**WHAT YOU NEED TO DO**
Below are some records. Return exactly the lines from the one with "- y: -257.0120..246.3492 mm" to the one with "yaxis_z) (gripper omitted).", and nothing else.

[Start of Attachment]

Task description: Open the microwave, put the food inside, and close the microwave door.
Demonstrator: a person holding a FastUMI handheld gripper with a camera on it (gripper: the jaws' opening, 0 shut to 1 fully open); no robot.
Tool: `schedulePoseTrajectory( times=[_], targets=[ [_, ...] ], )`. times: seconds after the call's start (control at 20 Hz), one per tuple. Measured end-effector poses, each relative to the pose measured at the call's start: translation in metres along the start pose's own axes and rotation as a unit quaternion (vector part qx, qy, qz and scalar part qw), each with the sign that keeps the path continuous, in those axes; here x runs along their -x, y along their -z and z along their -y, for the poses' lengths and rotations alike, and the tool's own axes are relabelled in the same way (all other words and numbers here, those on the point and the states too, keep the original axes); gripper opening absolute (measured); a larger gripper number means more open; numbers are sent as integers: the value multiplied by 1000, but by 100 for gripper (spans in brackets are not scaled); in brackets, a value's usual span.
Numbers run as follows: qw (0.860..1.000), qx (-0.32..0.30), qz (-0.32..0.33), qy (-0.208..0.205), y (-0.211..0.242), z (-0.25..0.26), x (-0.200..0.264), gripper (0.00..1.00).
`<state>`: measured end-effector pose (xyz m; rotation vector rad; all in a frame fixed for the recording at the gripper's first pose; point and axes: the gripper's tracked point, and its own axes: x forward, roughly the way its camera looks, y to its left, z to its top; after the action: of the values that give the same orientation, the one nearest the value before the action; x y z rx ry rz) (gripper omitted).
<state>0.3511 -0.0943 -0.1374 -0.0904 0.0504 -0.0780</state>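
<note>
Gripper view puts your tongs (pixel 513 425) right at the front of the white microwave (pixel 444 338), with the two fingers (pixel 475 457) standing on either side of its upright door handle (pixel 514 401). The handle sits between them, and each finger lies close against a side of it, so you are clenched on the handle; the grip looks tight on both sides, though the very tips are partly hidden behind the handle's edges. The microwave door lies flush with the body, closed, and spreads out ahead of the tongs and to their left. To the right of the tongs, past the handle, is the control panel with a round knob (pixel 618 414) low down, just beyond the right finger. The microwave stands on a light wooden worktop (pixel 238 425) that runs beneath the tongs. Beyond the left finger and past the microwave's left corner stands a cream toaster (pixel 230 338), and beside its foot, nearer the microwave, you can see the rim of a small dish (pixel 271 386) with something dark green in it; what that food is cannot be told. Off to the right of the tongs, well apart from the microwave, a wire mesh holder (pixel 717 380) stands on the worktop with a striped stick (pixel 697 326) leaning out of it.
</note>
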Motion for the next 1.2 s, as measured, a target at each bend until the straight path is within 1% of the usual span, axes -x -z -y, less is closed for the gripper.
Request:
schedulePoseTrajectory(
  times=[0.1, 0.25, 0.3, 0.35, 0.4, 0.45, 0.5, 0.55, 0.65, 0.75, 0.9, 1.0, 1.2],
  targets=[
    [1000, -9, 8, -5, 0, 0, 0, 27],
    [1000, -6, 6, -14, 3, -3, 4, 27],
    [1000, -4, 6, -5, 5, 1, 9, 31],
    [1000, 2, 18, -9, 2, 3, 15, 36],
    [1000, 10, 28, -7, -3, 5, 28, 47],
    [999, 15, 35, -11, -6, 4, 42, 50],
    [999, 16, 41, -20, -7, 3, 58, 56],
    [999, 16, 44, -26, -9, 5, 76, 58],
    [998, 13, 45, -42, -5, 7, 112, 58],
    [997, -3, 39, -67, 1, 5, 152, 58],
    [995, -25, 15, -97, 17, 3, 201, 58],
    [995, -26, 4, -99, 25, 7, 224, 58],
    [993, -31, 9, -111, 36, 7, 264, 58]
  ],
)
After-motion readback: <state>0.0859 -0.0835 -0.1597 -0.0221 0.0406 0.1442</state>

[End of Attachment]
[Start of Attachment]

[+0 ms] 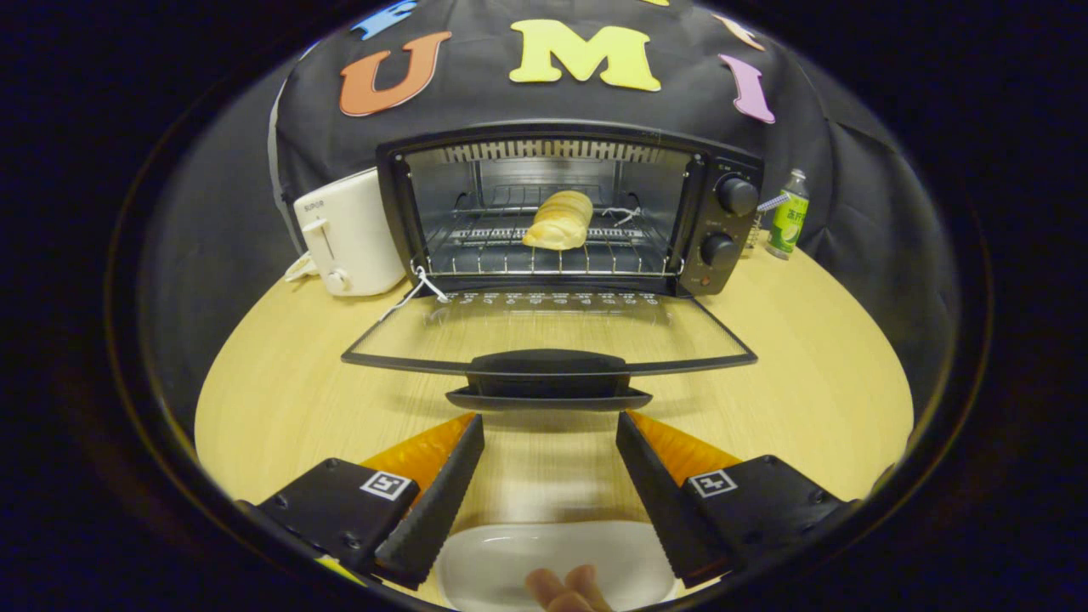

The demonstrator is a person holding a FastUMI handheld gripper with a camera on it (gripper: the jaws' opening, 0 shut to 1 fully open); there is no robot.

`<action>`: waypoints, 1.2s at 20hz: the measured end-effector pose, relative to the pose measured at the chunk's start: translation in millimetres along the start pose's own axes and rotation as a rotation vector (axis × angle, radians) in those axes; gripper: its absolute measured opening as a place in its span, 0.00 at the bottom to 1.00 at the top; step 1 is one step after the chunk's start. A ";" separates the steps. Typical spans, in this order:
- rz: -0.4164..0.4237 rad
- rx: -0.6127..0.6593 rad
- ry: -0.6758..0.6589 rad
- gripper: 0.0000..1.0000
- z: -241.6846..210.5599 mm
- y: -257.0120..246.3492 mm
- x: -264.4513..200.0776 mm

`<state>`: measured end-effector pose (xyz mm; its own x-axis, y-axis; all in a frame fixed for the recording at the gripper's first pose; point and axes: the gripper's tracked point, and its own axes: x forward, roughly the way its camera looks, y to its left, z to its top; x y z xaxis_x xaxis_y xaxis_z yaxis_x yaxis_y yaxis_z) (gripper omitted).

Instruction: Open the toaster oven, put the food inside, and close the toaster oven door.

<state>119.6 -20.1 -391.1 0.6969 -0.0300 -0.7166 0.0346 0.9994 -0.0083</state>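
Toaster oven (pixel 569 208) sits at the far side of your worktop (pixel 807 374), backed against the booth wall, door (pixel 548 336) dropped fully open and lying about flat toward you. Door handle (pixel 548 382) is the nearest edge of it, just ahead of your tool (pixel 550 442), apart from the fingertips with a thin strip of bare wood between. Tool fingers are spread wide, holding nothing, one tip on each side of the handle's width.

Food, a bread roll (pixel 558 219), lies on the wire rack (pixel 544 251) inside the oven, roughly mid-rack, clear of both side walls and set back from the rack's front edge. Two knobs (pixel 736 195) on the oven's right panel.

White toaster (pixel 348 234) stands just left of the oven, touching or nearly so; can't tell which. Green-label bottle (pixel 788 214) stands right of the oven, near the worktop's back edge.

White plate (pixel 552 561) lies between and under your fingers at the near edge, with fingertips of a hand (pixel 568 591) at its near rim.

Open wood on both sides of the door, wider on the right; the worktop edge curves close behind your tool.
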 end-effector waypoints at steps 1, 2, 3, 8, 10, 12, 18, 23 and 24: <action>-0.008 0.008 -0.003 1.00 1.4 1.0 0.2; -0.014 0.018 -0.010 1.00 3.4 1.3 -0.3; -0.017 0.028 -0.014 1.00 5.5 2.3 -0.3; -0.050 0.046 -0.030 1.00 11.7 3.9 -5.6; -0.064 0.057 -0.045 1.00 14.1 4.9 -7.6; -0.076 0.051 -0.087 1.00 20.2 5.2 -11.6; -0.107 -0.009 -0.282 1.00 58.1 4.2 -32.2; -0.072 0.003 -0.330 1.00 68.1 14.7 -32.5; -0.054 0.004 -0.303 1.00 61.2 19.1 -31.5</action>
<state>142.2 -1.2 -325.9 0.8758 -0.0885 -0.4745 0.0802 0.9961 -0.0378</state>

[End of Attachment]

**ANSWER SECTION**
- y: -257.0120..246.3492 mm
- x: -264.4513..200.0776 mm

`<state>`: measured end-effector pose (xyz mm; its own x-axis, y-axis; all in a frame fixed for the recording at the gripper's first pose; point and axes: the gripper's tracked point, and its own axes: x forward, roughly the way its camera looks, y to its left, z to its top; x y z xaxis_x xaxis_y xaxis_z yaxis_x yaxis_y yaxis_z) (gripper omitted).

Nothing else is part of this exercise.